In the last few years I also became a partner in my company Renuo AG, and at the end of the year we don’t only support CanCanCan but we take 10% of the company profits and we split it: 5% goes to charities and the other 5% goes to open source projects. Being an owner of the company, this hurts a bit at the end of the year, to take 10% of the profits and give them away. But we think this is exactly why it’s right. It has to hurt a little bit. If it doesn’t hurt, you’re probably not doing enough. So the fact that you see all this money going out, it means that it’s right. We can do it, we are first world. How lucky are we that we can do that?
I mention it not to brag, but to say we can do it, you can do it as well. That would change a lot I think. We do also try to put as much open source out as possible. If we have the budget, we say ok, let’s take this part of the source code, extract it and turn it into a gem. It’s the best way to obtain open source code. That’s how Rails was shaped, out of an existing platform.
Who’s someone you think is doing really interesting work?

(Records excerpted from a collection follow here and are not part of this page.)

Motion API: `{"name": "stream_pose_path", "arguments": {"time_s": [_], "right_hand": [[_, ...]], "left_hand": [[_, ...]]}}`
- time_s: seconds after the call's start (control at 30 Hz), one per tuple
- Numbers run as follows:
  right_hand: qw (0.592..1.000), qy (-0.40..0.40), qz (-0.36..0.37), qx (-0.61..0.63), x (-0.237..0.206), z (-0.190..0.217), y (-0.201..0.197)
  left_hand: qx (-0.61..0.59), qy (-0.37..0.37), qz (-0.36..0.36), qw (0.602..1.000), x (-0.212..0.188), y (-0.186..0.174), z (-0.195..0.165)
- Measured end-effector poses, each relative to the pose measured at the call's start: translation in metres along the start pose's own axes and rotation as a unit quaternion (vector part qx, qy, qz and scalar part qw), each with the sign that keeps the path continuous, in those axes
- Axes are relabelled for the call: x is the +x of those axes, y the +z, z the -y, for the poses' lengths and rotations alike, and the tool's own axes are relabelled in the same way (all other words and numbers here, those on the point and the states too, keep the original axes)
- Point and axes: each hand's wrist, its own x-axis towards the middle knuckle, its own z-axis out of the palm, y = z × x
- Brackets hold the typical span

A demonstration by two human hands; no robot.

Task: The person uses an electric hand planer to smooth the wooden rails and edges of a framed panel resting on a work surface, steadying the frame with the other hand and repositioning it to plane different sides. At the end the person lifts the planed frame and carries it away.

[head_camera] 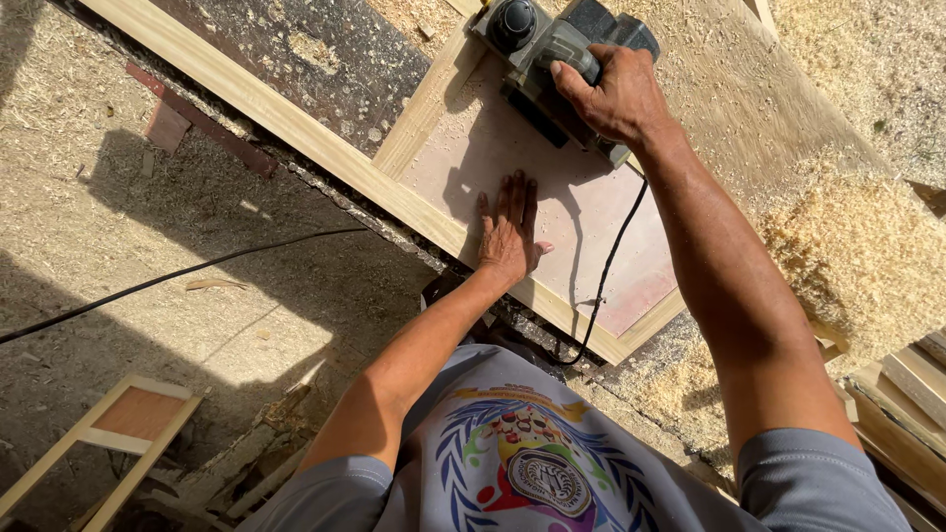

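Observation:
My right hand [616, 94] grips the handle of a grey electric planer [537, 39] that rests on the far side of a wooden framed panel [601, 212], a pale frame around a pinkish board. My left hand [509, 232] lies flat on the panel's board near its front rail, fingers spread, holding nothing. The planer's black cord [603, 276] drops from under my right wrist across the panel and over its front edge.
A heap of wood shavings [857, 256] lies to the right on the bench. Sawdust covers the ground at left, crossed by a black cable [168, 279]. A small wooden frame [118, 429] lies bottom left. Stacked wooden slats [912, 394] sit at the right edge.

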Motion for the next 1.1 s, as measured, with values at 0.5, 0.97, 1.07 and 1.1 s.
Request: {"name": "stream_pose_path", "arguments": {"time_s": [0.5,0.97,1.07,1.1], "right_hand": [[0.97,0.188,-0.106,0.116,-0.12,0.062,-0.004],[0.972,0.222,-0.056,0.042,-0.294,0.138,0.032],[0.972,0.213,-0.061,0.079,-0.314,0.15,0.055],[0.969,0.222,-0.071,0.085,-0.32,0.156,0.064]], "left_hand": [[-0.183,0.095,-0.248,0.946,-0.005,-0.008,0.062],[0.018,0.556,-0.039,0.83,0.006,-0.121,0.033],[0.055,0.581,-0.037,0.811,-0.016,-0.129,0.051],[0.067,0.587,-0.035,0.806,-0.024,-0.132,0.058]]}}
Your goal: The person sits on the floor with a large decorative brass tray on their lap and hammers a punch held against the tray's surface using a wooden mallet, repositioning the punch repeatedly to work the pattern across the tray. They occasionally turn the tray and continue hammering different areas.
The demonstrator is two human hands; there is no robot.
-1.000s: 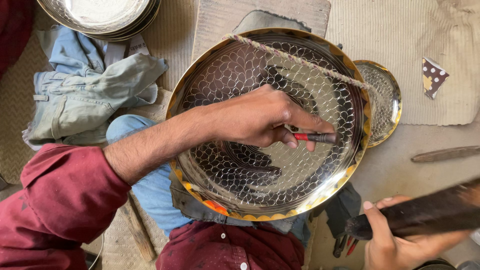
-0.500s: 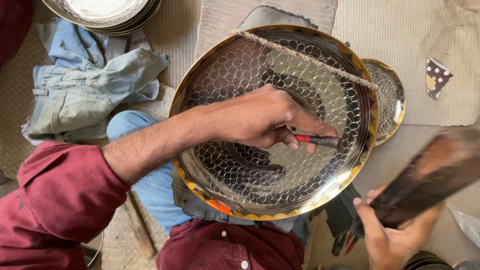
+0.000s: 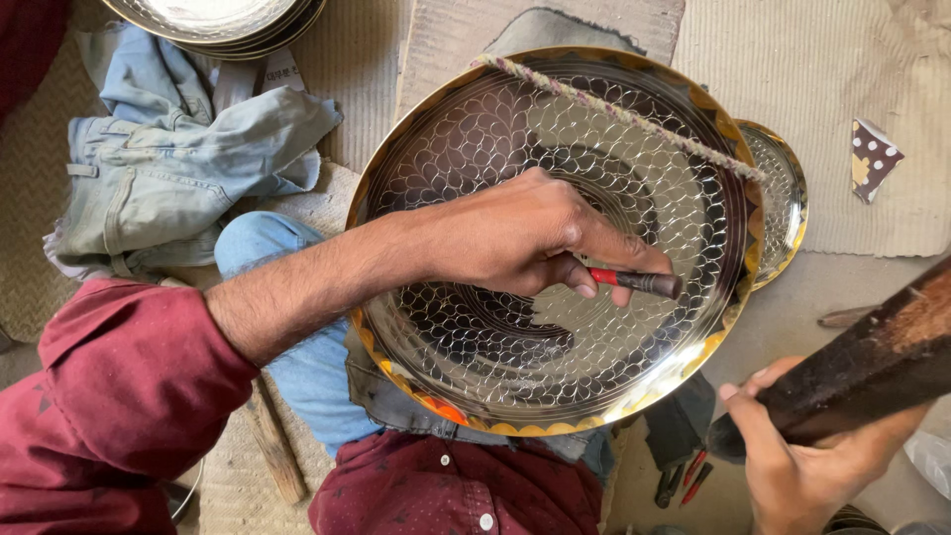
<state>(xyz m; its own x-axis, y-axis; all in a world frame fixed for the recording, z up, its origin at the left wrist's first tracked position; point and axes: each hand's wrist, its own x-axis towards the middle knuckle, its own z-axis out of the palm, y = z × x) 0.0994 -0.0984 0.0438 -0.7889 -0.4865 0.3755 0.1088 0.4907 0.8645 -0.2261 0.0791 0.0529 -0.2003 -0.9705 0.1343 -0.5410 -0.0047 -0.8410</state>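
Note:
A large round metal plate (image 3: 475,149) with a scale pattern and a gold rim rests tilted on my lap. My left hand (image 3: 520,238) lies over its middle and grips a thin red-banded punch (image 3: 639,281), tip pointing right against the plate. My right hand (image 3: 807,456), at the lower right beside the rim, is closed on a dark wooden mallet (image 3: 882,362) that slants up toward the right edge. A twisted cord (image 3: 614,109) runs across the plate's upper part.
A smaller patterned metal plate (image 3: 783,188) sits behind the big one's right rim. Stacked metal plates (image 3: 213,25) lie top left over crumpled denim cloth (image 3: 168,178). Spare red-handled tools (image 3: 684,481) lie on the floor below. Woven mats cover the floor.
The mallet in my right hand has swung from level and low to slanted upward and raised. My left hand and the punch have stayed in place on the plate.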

@marcoroth (Marco Roth) maintains stimulus. Marco is a friend, he’s Swiss. We teach together at bootcamps, we are in touch when there are meetups in Switzerland. We’ve been planning to go watch Super Mario Bros. together. He’s been doing a lot for the rails ecosystem and focusing a lot on open source for the past year.
@adrianthedev (Adrian Marin) is doing an amazing job with Avo. It’s kind of a Rails admin but much nicer. It’s an entire app where you can look at your database tables but more user friendly, you have a lot of tools where can export the data, manage them, filter them, search them, etc. He’s really fond of this ecosystem and I think he’s doing a great job.